It is obvious that techniques for various conventional envelope waveform generators can be applied as means for changing the multiplication coefficients a _{1 to} a ₄ with time. In addition, it may be further applied to operation signals of various operation elements.

Next, the control unit 16 shown in FIG.
This will be described with reference to the block diagram shown in FIG. 8 and FIG.

. Configuration of control unit 16. 7, the control unit 16 includes a timing control unit 16a and a DCF control unit 16b. FIG. 2 shows the timing control unit 16a according to the system clock φ, the time division control signal output by the system controller 13 and various operation parameters (filter flow FF, filter type TP, feedback gain FB, key-on signal KON, etc.). It outputs the selector control signals S0 to S3 and the control signals RC1 to RC6 shown in FIG. Next, the DCF control unit 16b
Is the cutoff frequency data f for DCF20, LPF / HP
An H / L signal designating which of the Fs is to be the output of the DCF 20 and a signal for controlling the multiplication coefficient generator 21 are output. DCF
The control unit 16b includes the current value fn of the cutoff frequency, the target value fd, and the target value fd
Is supplied to the interpolation speed Si.

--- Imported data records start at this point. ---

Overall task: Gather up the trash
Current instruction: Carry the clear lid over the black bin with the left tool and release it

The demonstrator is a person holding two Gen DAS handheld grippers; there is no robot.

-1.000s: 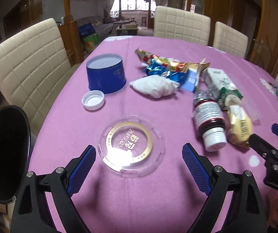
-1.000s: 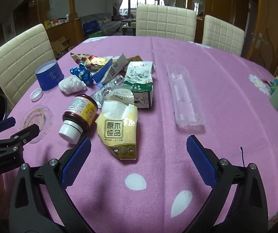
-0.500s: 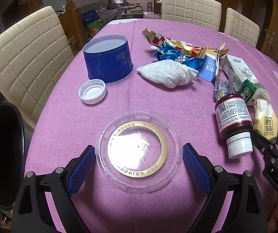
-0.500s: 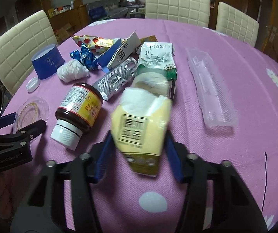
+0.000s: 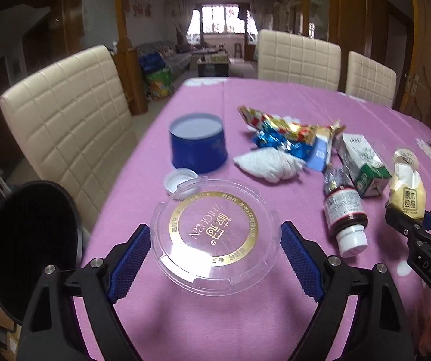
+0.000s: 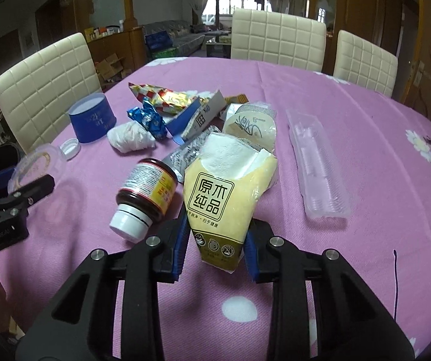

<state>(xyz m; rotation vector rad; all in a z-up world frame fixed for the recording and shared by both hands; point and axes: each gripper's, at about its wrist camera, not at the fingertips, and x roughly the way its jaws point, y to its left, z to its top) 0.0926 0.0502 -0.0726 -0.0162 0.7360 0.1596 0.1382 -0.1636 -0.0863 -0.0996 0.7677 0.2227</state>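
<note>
Left gripper [image 5: 215,251]: clamps one clear lid [image 5: 214,234], raised over the table [image 5: 215,325].
Right gripper [image 6: 215,251]: pinches one yellow tissue pack [image 6: 224,198].
Bottles: one [image 6: 144,194], lying.
Chairs: three.

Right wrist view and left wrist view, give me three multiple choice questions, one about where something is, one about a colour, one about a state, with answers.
1. Where does the white bottle cap lie?
A. beside the blue round tin
B. on a chair
C. inside the clear tray

2. What colour is the tablecloth?
A. green
B. pink-purple
C. white

3. What is the right tool doing?
A. hanging open over bare cloth
B. shut on the yellow tissue pack
C. holding the brown bottle

Answers:
1 A: in the left wrist view the cap sits right at the tin's near side.
2 B: the cloth is pink-purple, with white petal marks.
3 B: both blue pads press the pack's lower end, while the brown bottle lies on the cloth to the left.
</note>
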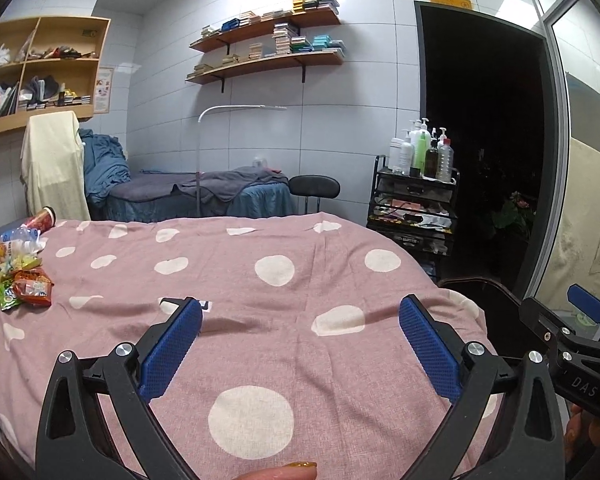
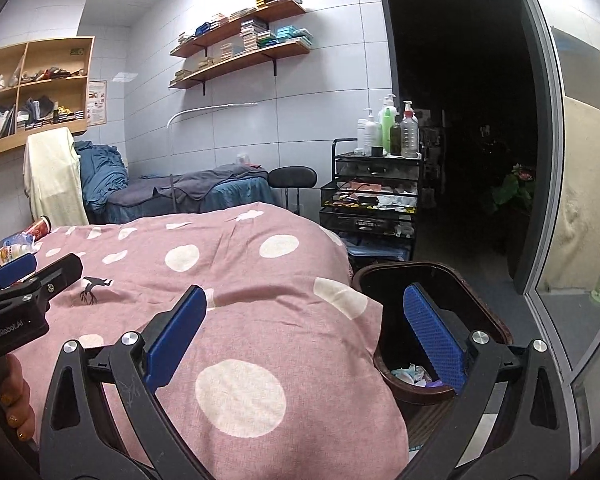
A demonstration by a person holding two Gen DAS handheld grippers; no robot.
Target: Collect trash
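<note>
A pile of trash lies at the far left of the pink dotted bed cover (image 1: 284, 344): an orange snack wrapper (image 1: 33, 291), a green wrapper (image 1: 5, 298), a crushed plastic bottle (image 1: 18, 238) and a red cup (image 1: 41, 217). My left gripper (image 1: 300, 312) is open and empty above the middle of the bed, far right of the pile. My right gripper (image 2: 304, 304) is open and empty over the bed's right edge. A dark brown trash bin (image 2: 484, 312) stands on the floor beside the bed, with some scraps (image 2: 410, 374) inside.
A black cart (image 2: 374, 200) with bottles stands behind the bin. A dark doorway (image 2: 460, 120) and a glass door (image 2: 580, 200) are on the right. A second bed (image 1: 204, 192) with grey and blue covers, a black stool (image 1: 314, 188) and wall shelves (image 1: 268, 36) are at the back.
</note>
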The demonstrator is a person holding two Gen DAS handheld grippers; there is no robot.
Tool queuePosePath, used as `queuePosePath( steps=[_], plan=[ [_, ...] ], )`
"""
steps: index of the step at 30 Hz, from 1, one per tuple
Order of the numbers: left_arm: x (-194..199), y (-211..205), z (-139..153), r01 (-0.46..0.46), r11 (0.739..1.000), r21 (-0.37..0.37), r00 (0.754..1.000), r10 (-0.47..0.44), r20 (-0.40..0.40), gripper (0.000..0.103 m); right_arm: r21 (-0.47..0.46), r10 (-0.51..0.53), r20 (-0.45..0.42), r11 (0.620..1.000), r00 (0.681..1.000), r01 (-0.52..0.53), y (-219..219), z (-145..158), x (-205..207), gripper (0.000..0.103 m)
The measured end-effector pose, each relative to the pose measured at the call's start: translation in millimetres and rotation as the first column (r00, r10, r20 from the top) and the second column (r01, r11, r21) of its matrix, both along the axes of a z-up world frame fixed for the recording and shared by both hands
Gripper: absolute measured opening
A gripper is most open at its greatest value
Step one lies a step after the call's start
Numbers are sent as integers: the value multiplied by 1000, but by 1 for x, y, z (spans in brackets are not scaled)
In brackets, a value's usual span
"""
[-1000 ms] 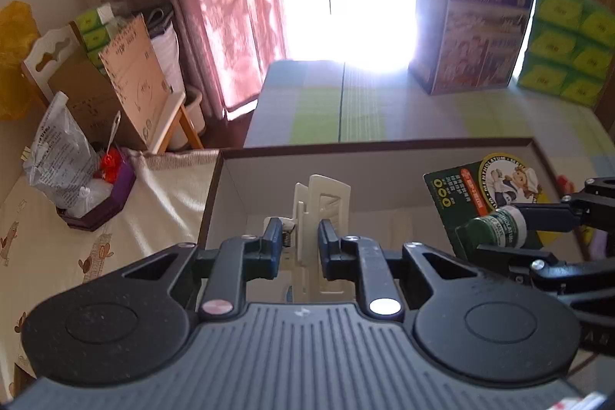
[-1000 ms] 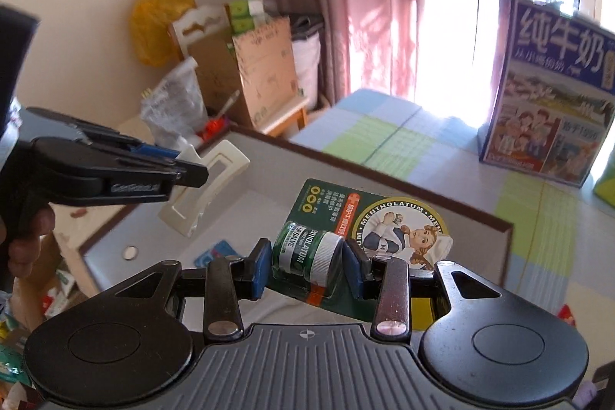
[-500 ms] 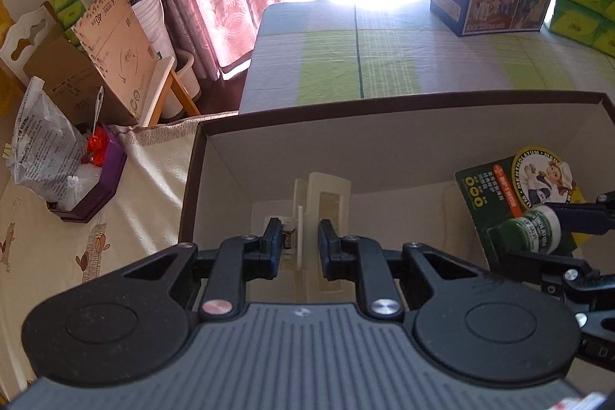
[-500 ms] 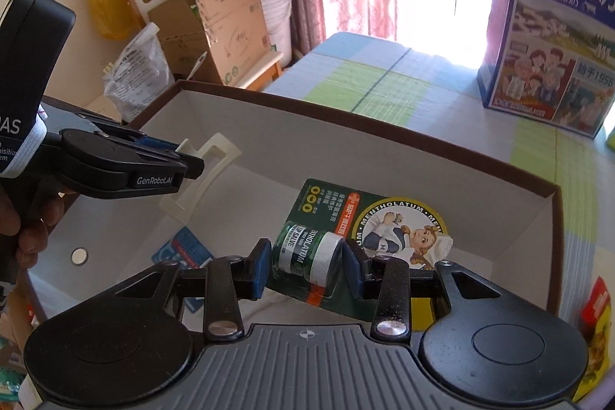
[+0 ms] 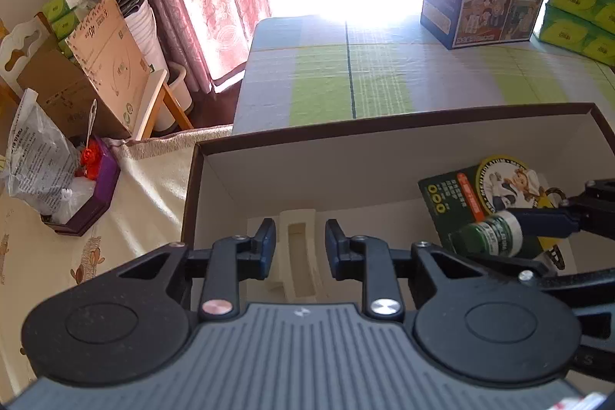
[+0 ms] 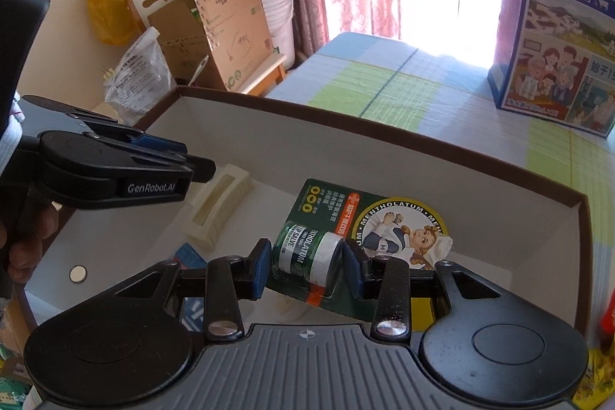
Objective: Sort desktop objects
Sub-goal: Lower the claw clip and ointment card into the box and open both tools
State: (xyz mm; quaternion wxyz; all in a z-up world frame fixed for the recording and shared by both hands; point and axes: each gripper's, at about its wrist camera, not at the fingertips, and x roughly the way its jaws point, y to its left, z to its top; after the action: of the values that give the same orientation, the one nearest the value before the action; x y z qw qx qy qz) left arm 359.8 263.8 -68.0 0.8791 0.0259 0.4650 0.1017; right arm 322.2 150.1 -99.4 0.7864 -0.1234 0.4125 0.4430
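Found the left claw (image 5: 300, 244) spread apart, straddling the cream hair clip (image 5: 298, 218) without touching it; clip flat on the floor of the box (image 5: 384, 129), toward its left wall. Found the right claw (image 6: 306, 268) clamped on the jar of the lip salve pack (image 6: 307, 252), low inside the box on the right. Could not tell whether its card touched the floor.

Judged the likeliest slip a snag: card edge catching the far wall, or the pack tipping over on letting go. Also feared a knock between the two claws, both crowded inside one box.

Saw open floor between clip and pack, with a coin (image 6: 78, 273) and a blue card (image 6: 188, 256) nearer. Reckoned straight up the clearest way out.
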Motion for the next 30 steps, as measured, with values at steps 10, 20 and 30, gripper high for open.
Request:
queuePosePath(
  steps=[10,20,30],
  plan=[
    [-14,0,10,-17,1000,12,999,17,27,36,81,5,20,997,1000,-7,0,5,-2,68],
    [-43,-8,32,-34,999,2,996,33,82,65,30,0,38,1000,999,-2,-29,23,-18,93],
    [-73,-30,54,-24,1000,-15,994,26,110,81,18,-37,76,999,996,36,-62,48,-37,101]
  ],
)
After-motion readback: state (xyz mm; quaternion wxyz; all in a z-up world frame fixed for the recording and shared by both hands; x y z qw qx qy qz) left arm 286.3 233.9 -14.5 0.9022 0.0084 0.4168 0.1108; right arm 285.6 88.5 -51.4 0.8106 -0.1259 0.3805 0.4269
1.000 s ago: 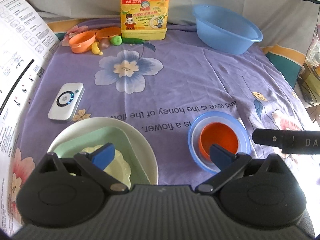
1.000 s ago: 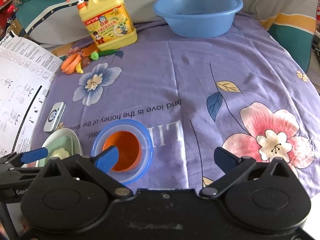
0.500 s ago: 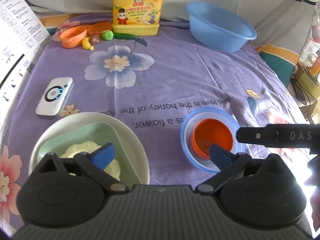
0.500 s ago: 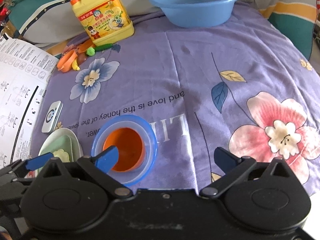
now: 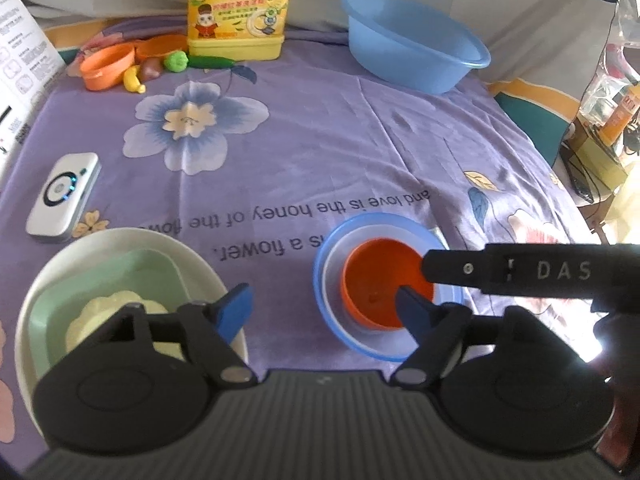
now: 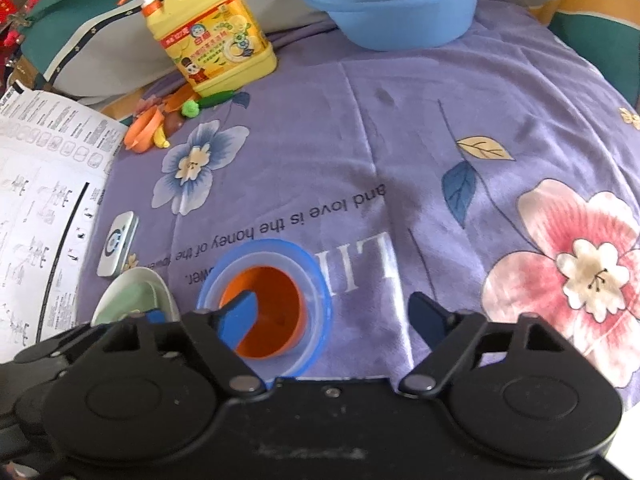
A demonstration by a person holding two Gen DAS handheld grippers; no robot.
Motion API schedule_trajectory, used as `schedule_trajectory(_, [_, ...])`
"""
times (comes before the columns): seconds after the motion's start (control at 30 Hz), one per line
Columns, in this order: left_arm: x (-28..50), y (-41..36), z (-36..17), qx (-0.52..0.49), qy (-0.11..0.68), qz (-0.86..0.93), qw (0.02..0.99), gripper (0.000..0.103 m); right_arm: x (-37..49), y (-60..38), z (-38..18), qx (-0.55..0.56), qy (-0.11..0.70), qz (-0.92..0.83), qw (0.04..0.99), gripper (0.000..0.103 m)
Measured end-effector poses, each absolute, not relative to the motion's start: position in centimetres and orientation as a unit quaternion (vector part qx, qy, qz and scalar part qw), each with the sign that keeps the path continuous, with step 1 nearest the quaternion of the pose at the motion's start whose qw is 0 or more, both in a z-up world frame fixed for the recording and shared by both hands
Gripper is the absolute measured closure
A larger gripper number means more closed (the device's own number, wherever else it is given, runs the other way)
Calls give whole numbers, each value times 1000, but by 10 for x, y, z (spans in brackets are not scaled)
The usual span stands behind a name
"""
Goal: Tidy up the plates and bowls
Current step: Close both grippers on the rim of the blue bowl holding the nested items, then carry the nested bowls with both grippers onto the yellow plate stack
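Observation:
An orange bowl (image 5: 378,280) sits nested in a white bowl inside a blue bowl (image 5: 326,292) on the purple cloth; the stack also shows in the right wrist view (image 6: 276,292). A white plate (image 5: 120,240) holds a green square dish (image 5: 100,276) with a cream scalloped plate (image 5: 108,308) inside; its edge shows in the right wrist view (image 6: 136,284). My left gripper (image 5: 324,312) is open and empty, between the two stacks. My right gripper (image 6: 336,316) is open and empty, its left finger over the orange bowl. A right finger (image 5: 520,272) crosses the left wrist view.
A yellow detergent jug (image 5: 240,4) and a large blue basin (image 5: 412,44) stand at the back. Orange toy dishes and toy fruit (image 5: 120,68) lie at back left. A white remote-like device (image 5: 64,196) and an instruction sheet (image 6: 40,208) lie left.
Both grippers have moved forward and lower toward the bowl stack. The right gripper's finger has reached further left across the left wrist view, over the orange bowl.

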State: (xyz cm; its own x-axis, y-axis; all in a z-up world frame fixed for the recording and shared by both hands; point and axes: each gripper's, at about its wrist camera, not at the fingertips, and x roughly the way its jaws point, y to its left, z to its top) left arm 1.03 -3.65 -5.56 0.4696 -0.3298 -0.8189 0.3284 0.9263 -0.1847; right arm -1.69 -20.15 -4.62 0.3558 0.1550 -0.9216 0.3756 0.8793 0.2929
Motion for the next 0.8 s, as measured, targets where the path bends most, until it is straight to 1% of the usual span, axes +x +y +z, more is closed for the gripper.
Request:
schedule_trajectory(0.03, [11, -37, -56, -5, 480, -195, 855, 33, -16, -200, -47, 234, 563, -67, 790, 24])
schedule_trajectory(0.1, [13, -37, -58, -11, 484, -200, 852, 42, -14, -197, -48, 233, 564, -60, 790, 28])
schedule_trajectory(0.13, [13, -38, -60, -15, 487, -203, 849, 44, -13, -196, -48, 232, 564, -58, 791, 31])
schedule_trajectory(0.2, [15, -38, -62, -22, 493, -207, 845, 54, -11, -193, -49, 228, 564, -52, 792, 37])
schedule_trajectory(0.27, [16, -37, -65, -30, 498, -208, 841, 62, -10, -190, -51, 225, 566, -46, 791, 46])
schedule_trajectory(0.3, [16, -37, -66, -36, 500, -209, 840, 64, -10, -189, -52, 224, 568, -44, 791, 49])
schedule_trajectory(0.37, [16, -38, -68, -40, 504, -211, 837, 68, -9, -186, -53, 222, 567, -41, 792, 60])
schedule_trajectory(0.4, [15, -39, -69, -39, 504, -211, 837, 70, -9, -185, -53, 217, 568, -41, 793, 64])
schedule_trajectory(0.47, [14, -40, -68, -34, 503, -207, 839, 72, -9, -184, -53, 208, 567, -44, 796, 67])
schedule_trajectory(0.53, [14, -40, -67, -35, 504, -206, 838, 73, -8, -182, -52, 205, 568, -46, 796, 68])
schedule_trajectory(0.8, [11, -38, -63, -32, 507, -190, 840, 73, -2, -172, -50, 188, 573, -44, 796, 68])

When the discretized data is set and the target value fd and the current value fn are set in this example (fd） fn), the DCF control unit 16b sets the interpolation speed Si at regular intervals. The data between the current value fn and the target value fd is linearly interpolated in accordance with the change speed according to the value of. This data is the current value fn
From the DCF 20 to the target value fd. When the cutoff frequency f reaches the target value fd, the DCF control unit 16b outputs an interrupt signal Int corresponding to each of the filter units FU1 to FU4 to the control system 13, as described above.

Further, a method of generating the cutoff frequency f of the DCF control unit 16b will be described with reference to a block diagram shown in FIG.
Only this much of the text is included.